§ What the task requires: Every line of the material below is to be printed again exactly.

§ Provided data:
=== Section Start ===
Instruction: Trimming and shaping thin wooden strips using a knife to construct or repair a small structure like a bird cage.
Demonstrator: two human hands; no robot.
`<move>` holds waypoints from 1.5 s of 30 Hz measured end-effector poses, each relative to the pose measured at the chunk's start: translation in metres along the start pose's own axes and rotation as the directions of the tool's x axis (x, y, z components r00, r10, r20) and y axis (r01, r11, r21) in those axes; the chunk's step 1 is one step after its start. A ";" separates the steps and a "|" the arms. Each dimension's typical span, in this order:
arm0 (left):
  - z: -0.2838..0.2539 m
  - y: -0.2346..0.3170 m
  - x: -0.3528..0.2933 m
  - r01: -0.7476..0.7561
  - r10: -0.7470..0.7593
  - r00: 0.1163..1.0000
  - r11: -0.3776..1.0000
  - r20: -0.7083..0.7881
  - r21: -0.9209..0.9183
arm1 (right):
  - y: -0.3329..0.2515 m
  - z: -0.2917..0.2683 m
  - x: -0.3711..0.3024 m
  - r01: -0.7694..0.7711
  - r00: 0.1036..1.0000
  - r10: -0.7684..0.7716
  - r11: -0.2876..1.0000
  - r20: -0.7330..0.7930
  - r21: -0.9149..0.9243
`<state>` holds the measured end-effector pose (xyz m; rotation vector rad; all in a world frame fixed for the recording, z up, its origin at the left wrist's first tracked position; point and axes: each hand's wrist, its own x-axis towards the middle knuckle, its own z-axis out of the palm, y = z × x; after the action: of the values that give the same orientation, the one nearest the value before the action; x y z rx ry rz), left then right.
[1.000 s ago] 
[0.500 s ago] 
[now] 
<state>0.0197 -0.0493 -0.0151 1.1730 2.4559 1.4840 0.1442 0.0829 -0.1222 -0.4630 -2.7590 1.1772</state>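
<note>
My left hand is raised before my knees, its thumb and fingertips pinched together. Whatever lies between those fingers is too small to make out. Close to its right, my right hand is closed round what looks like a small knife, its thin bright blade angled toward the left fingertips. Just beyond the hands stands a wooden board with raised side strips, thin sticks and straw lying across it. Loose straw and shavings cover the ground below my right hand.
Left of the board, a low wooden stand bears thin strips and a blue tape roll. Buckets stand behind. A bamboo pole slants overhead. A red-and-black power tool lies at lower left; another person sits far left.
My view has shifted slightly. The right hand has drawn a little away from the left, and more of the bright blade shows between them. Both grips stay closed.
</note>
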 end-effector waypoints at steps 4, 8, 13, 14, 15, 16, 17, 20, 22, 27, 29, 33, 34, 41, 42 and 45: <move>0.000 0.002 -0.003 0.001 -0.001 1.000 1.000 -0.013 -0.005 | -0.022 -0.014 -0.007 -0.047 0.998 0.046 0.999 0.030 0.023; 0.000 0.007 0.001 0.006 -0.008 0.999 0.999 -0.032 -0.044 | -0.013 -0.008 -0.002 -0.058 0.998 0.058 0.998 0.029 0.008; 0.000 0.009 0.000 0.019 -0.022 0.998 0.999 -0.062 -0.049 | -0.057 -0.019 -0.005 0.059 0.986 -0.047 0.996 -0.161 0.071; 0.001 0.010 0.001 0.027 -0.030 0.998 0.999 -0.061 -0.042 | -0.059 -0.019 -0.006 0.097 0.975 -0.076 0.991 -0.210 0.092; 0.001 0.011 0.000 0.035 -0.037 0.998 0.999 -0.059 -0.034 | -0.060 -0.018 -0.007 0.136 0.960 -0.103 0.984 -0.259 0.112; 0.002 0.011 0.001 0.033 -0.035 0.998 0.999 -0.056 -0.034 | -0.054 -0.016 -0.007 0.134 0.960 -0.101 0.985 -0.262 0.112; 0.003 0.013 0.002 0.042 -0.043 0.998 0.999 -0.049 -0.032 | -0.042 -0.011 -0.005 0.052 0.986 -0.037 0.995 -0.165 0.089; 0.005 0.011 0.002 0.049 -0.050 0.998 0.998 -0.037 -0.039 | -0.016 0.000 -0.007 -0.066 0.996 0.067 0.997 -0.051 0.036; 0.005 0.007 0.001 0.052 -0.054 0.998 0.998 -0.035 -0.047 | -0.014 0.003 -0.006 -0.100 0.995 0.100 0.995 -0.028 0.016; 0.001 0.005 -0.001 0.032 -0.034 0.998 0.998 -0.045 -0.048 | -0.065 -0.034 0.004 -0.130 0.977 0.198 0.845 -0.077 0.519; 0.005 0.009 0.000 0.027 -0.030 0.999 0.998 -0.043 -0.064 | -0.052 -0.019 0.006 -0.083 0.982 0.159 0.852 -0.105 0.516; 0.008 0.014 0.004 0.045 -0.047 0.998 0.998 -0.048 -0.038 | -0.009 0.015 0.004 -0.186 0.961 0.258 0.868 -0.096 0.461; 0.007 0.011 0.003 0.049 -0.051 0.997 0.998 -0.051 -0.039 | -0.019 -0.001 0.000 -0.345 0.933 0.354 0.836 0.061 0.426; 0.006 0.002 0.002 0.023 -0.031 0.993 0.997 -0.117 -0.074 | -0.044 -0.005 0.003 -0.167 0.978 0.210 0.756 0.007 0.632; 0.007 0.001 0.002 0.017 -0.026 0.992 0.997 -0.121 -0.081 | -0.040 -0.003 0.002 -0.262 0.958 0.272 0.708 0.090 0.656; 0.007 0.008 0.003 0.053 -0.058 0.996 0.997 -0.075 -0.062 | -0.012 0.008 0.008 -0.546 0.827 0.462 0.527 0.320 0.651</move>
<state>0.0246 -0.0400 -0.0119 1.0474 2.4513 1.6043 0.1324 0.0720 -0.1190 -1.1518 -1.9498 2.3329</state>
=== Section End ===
§ Solution to the problem:
Instruction: Trimming and shaping thin wooden strips using a knife to construct or repair a small structure like a bird cage.
Demonstrator: two human hands; no robot.
`<move>` holds waypoints from 1.5 s of 30 Hz measured end-effector poses, each relative to the pose measured at the chunk's start: translation in metres along the start pose's own axes and rotation as the directions of the tool's x axis (x, y, z components r00, r10, r20) and y axis (r01, r11, r21) in those axes; the chunk's step 1 is one step after its start. A ";" separates the steps and a "|" the arms. Each dimension's typical span, in this order:
arm0 (left):
  - z: -0.2838..0.2539 m
  - y: -0.2346..0.3170 m
  - x: -0.3528..0.2933 m
  - r01: -0.7476..0.7561
  - r10: -0.7470..0.7593
  - r00: 0.1163..1.0000
  - r11: -0.3776..1.0000
  - r20: -0.7083..0.7881
  - r21: -0.9209..0.9183
arm1 (right):
  - y: -0.3329..0.2515 m
  - z: -0.2917..0.2683 m
  - x: -0.3711..0.3024 m
  - r01: -0.7694..0.7711
  - r00: 0.1036..1.0000
  - r10: -0.7684..0.7716
  - r11: -0.2876..1.0000
  - r20: -0.7330..0.7930
  - r21: -0.9149..0.9243
`<state>` holds the measured end-effector pose (xyz m; rotation vector rad; all in a world frame fixed for the recording, z up, its origin at the left wrist's first tracked position; point and axes: each hand's wrist, its own x-axis towards the middle knuckle, its own z-axis out of the palm, y = z × x; after the action: of the values that give the same orientation, the one nearest the value before the action; x y z rx ry rz), left then right.
[1.000 s ago] 
[0.500 s ago] 
[now] 
<state>0.0197 -0.0493 -0.0151 1.1730 2.4559 1.4840 0.1442 0.0829 -0.1222 -0.4630 -2.7590 1.1772</state>
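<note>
My left hand is raised before my knees, its thumb and fingertips pinched together. Whatever lies between those fingers is too small to make out. Close to its right, my right hand is closed round what looks like a small knife, its thin bright blade angled toward the left fingertips. Just beyond the hands stands a wooden board with raised side strips, thin sticks and straw lying across it. Loose straw and shavings cover the ground below my right hand.
Left of the board, a low wooden stand bears thin strips and a blue tape roll. Buckets stand behind. A bamboo pole slants overhead. A red-and-black power tool lies at lower left; another person sits far left.
My view has shifted slightly. The right hand has drawn a little away from the left, and more of the bright blade shows between them. Both grips stay closed.
</note>
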 end-effector waypoints at steps 4, 8, 13, 14, 15, 16, 17, 20, 22, 27, 29, 33, 34, 41, 42 and 45: <move>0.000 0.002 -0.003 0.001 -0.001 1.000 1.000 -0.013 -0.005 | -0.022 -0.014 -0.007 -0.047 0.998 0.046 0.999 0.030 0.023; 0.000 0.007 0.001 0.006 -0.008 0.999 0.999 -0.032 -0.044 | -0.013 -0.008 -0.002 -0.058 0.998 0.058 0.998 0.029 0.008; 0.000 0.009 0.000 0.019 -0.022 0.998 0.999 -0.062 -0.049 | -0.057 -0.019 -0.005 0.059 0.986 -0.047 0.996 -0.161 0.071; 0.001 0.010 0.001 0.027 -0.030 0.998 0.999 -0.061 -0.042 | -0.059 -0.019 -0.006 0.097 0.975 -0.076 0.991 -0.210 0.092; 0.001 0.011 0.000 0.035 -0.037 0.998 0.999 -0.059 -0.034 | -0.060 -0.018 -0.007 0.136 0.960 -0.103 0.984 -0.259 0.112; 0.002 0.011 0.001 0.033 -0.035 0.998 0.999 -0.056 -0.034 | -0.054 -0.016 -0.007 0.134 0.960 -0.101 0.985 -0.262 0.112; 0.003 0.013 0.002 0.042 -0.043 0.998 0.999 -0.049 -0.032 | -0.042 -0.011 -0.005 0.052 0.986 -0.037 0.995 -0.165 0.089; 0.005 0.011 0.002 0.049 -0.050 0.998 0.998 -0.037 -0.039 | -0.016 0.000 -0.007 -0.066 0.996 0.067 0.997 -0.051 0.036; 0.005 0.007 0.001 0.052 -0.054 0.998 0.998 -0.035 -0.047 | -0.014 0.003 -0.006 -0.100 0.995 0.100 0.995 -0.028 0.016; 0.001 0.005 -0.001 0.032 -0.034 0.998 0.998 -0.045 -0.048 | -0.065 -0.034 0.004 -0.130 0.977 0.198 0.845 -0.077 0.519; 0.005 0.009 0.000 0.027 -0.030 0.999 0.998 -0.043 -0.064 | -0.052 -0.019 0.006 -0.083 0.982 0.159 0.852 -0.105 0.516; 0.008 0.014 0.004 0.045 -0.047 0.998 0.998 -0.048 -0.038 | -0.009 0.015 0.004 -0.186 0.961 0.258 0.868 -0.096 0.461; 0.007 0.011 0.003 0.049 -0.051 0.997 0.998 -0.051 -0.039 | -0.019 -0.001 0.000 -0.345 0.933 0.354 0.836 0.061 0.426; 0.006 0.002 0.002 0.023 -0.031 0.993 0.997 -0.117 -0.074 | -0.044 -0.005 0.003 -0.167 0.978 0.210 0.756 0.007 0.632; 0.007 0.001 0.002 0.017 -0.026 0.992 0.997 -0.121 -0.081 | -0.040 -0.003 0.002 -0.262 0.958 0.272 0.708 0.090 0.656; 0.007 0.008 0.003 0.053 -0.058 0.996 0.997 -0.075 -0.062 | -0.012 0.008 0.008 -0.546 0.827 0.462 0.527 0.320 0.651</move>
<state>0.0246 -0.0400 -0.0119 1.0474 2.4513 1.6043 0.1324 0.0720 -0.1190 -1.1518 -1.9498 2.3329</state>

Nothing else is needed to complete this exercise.